Leveraging the capabilities of MapReduce and Big Data frameworks, real-time analysis is performed on extensive datasets extracted from social media platforms, like Twitter, and news outlets
Nikitha Sri Garapati (Northwest Missouri State University), Sri Sowmya Polampalli (Northwest Missouri State University), Isam Alobaidi (Northwest Missouri State University)

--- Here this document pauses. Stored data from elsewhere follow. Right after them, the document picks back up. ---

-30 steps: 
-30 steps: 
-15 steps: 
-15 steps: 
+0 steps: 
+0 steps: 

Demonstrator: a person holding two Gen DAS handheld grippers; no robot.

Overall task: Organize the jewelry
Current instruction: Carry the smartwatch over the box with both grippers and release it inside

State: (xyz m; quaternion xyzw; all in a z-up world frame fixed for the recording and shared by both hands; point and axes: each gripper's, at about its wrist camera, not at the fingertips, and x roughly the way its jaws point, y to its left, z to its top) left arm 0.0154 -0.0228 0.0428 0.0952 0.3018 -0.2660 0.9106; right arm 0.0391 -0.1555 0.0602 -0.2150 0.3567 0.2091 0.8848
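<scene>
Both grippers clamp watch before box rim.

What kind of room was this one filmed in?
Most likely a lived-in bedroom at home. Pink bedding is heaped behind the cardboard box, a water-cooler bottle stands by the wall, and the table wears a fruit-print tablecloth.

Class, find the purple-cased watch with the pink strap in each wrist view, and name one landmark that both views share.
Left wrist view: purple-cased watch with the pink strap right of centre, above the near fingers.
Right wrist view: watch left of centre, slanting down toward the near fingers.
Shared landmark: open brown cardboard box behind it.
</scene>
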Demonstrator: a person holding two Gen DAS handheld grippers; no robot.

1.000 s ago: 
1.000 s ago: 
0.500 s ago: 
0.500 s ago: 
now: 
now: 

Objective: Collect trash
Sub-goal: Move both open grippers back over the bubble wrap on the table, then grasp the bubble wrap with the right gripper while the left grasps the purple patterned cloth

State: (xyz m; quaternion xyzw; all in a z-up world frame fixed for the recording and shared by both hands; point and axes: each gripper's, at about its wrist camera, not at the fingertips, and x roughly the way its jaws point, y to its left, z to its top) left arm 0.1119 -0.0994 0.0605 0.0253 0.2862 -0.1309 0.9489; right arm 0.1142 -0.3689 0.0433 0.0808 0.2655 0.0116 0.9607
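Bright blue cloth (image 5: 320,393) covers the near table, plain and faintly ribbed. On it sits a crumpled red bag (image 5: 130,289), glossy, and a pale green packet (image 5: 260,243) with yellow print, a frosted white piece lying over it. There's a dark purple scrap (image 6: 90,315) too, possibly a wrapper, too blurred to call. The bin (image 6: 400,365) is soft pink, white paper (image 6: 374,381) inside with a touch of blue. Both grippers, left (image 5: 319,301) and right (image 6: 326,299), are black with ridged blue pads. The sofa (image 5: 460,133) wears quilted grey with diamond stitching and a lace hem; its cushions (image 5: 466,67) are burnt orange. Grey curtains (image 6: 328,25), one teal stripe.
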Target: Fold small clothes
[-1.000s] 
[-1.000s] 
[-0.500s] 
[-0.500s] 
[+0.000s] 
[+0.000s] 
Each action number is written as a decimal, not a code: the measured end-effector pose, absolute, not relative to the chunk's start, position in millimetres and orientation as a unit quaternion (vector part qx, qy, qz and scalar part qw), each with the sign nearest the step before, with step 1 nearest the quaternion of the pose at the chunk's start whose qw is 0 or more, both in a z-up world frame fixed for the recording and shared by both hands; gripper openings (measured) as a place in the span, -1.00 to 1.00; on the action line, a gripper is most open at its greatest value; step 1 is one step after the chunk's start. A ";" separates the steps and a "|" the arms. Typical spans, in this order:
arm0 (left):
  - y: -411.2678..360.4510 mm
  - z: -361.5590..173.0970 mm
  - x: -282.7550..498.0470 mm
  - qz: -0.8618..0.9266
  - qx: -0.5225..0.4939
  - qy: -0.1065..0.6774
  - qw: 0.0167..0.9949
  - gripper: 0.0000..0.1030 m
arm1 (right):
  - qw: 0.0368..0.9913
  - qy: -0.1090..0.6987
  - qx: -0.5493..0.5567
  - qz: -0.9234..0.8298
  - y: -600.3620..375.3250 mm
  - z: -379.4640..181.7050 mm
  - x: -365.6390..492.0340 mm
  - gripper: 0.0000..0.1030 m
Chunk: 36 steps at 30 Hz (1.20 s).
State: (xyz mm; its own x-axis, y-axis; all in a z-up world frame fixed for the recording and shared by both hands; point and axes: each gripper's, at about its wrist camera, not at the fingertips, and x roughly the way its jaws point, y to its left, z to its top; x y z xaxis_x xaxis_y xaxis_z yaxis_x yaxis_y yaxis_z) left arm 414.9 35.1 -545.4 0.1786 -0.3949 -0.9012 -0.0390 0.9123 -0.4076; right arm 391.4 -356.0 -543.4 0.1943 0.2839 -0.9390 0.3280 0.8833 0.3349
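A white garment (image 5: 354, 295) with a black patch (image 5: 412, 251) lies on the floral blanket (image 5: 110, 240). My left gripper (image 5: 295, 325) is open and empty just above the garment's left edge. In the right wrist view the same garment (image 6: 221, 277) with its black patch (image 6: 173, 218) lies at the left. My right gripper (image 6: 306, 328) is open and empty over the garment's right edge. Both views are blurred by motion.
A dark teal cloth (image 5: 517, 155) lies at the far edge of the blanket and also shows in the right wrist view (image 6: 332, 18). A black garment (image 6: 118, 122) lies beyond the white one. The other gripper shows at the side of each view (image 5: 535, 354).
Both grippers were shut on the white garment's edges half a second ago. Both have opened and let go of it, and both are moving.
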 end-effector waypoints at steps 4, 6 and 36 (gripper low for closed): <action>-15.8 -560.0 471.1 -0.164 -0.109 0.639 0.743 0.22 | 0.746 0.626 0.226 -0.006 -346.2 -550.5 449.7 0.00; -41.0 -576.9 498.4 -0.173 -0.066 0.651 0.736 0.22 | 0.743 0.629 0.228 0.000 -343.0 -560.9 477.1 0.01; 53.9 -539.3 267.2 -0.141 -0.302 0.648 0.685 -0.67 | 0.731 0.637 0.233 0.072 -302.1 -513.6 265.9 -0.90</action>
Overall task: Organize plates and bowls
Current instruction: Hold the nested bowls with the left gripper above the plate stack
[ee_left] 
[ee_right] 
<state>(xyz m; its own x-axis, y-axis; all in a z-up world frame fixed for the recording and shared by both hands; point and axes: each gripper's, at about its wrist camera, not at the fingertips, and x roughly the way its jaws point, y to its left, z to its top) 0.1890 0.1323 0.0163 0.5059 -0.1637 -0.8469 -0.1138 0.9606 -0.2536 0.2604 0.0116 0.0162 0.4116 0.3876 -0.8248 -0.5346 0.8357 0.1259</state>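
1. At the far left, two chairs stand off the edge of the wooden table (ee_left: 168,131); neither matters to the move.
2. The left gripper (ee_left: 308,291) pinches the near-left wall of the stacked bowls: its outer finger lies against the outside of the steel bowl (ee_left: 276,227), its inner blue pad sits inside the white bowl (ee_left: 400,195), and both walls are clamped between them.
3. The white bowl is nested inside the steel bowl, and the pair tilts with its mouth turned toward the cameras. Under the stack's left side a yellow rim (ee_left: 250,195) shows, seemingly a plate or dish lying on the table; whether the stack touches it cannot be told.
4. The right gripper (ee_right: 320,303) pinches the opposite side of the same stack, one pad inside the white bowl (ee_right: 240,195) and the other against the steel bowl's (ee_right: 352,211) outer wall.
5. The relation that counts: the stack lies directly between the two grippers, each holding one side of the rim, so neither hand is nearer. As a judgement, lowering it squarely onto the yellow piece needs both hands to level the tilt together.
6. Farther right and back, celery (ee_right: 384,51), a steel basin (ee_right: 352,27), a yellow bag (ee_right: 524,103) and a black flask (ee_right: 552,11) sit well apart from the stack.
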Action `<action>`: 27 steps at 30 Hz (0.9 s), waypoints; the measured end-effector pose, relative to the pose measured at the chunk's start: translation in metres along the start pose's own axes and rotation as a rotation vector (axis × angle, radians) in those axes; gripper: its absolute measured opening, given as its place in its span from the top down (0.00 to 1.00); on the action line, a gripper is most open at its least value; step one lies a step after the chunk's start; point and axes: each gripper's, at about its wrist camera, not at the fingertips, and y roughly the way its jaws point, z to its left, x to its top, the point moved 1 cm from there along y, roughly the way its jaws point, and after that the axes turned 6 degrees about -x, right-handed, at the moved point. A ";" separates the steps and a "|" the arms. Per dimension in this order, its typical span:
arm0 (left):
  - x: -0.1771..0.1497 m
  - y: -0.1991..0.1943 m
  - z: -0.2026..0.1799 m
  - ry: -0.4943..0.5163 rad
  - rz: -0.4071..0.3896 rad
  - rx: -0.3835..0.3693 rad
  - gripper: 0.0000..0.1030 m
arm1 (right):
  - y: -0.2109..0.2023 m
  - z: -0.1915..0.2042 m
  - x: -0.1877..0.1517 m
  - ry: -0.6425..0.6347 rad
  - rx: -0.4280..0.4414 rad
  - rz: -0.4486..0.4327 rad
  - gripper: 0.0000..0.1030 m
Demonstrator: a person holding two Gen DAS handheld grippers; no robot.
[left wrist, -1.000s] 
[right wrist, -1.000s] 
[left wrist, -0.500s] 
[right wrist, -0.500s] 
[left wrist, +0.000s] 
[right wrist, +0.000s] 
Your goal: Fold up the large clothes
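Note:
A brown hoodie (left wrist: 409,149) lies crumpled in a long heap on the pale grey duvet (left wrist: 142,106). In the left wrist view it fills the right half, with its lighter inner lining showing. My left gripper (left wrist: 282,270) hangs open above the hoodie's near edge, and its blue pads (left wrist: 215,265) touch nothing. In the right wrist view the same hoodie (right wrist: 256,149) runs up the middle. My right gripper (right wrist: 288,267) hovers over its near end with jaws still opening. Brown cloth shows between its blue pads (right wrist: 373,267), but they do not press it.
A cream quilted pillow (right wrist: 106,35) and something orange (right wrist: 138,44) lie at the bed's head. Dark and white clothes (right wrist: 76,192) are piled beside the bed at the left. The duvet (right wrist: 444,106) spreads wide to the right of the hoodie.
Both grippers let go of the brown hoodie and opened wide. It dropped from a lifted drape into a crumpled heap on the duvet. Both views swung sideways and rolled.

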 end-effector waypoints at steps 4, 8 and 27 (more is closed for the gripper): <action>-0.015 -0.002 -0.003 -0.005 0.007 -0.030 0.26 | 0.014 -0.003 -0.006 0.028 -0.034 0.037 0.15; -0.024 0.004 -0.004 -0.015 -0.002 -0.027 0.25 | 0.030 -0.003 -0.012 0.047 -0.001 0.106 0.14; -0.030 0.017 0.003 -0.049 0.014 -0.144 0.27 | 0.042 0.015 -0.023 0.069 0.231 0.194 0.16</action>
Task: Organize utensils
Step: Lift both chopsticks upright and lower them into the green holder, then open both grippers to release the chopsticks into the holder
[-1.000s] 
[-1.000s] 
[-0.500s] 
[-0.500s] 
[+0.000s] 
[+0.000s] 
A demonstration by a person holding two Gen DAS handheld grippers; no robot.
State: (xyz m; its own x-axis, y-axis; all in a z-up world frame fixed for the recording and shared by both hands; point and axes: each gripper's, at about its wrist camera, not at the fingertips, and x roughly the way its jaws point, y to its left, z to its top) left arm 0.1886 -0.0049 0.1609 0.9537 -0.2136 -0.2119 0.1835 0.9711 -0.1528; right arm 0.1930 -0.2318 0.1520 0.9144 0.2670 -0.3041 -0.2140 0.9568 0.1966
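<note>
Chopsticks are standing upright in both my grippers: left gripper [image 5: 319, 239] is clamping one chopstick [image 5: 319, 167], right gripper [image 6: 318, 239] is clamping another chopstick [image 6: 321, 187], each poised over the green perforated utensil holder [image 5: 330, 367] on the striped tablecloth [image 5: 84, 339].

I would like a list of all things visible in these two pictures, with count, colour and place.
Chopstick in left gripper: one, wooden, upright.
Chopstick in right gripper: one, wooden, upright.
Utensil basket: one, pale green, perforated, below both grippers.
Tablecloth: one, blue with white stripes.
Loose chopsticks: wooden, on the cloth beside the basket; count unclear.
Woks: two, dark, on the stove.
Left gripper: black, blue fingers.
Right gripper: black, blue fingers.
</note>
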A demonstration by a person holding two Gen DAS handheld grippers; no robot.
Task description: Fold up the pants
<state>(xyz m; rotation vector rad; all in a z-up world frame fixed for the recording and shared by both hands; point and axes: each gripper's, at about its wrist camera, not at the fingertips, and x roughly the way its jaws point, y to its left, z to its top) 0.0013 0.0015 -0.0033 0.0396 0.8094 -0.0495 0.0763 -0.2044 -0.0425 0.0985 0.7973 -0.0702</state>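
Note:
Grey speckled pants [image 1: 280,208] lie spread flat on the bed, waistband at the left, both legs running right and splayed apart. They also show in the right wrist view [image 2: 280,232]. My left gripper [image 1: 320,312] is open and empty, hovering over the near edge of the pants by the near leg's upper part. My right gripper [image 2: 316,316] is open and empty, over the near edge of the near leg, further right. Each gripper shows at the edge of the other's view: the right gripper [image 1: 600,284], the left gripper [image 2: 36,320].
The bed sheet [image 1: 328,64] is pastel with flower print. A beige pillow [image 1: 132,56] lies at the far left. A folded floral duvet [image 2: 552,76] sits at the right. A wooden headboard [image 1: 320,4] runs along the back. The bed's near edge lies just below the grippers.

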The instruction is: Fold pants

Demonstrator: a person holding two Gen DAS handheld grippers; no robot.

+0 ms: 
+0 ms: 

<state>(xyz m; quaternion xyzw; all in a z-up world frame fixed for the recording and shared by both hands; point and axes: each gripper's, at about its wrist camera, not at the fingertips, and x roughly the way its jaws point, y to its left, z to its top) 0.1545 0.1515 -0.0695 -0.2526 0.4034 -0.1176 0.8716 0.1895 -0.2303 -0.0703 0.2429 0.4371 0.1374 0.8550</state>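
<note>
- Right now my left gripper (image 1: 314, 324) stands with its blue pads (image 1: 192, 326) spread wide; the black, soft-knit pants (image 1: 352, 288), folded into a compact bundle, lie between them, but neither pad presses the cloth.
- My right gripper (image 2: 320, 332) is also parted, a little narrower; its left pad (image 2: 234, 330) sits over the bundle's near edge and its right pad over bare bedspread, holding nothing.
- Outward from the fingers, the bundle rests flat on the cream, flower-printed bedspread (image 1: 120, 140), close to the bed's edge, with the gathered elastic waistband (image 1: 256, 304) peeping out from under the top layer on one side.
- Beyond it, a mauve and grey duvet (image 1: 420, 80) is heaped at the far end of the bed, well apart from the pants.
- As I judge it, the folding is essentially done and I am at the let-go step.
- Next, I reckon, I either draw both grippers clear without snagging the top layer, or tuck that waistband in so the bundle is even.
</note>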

Leveraging the capabilities of MapReduce and Big Data frameworks, real-time analysis is performed on extensive datasets extracted from social media platforms, like Twitter, and news outlets. A meticulous data preprocessing phase guarantees data integrity, facilitating robust and streamlined analytical procedures. Through the implementation of sophisticated methodologies, including word frequency analysis, co-occurrence mapping, and sentiment classification, evolving trends, and latent patterns are uncovered within unstructured textual information. The resulting insights offer significant value to both commercial enterprises and academic researchers, empowering them to formulate informed, data-driven strategies grounded in contemporary trends. Furthermore, predictive models are developed based on identified trends, enabling proactive decision-making and forecasting of future shifts. The system’s modular design allows for easy integration with various data sources and analytical tools, enhancing its versatility and applicability across diverse domains. This also contributes to the development of scalable and efficient algorithms for real-time data processing, addressing the growing need for rapid insights in the age of information overload.